# [EXERCISE OBJECTIVE]
All of the data beneath this instruction is to be transcribed word for word.

### STUDY MATERIAL

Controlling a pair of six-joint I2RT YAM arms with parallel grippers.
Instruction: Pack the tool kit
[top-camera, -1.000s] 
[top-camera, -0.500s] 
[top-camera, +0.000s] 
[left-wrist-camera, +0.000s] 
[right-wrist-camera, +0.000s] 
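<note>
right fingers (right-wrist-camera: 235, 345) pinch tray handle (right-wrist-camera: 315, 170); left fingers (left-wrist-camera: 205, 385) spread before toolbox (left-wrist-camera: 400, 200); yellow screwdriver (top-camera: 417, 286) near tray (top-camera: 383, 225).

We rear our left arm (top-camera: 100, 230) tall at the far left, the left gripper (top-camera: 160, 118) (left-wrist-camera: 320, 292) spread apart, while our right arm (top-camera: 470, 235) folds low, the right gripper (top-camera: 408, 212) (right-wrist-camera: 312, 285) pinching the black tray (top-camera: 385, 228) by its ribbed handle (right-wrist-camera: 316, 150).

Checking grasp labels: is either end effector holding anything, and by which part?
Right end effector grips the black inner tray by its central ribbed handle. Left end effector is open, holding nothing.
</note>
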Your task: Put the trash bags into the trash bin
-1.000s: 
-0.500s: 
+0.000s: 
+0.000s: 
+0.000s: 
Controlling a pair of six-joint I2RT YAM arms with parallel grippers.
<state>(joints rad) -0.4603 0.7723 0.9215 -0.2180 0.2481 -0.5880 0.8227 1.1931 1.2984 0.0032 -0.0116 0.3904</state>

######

# [YOUR RESPONSE]
Controlling a pair of six-joint I2RT YAM arms with parallel grippers.
Instruction: Pack the tool kit
[top-camera, -1.000s] 
[top-camera, -0.500s] 
[top-camera, +0.000s] 
[left-wrist-camera, +0.000s] 
[right-wrist-camera, +0.000s] 
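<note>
right fingers (right-wrist-camera: 235, 345) pinch tray handle (right-wrist-camera: 315, 170); left fingers (left-wrist-camera: 205, 385) spread before toolbox (left-wrist-camera: 400, 200); yellow screwdriver (top-camera: 417, 286) near tray (top-camera: 383, 225).

We rear our left arm (top-camera: 100, 230) tall at the far left, the left gripper (top-camera: 160, 118) (left-wrist-camera: 320, 292) spread apart, while our right arm (top-camera: 470, 235) folds low, the right gripper (top-camera: 408, 212) (right-wrist-camera: 312, 285) pinching the black tray (top-camera: 385, 228) by its ribbed handle (right-wrist-camera: 316, 150).

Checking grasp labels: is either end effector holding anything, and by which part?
Right end effector grips the black inner tray by its central ribbed handle. Left end effector is open, holding nothing.
</note>
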Your task: Put the trash bags into the trash bin
-1.000s: 
-0.500s: 
+0.000s: 
+0.000s: 
+0.000s: 
Controlling a pair of six-joint I2RT YAM arms with parallel grippers.
<state>(joints rad) -0.4603 0.7723 0.9215 -0.2180 0.2481 -0.5880 0.8227 1.1931 1.2984 0.0032 -0.0116 0.3904</state>

The exercise output is complete.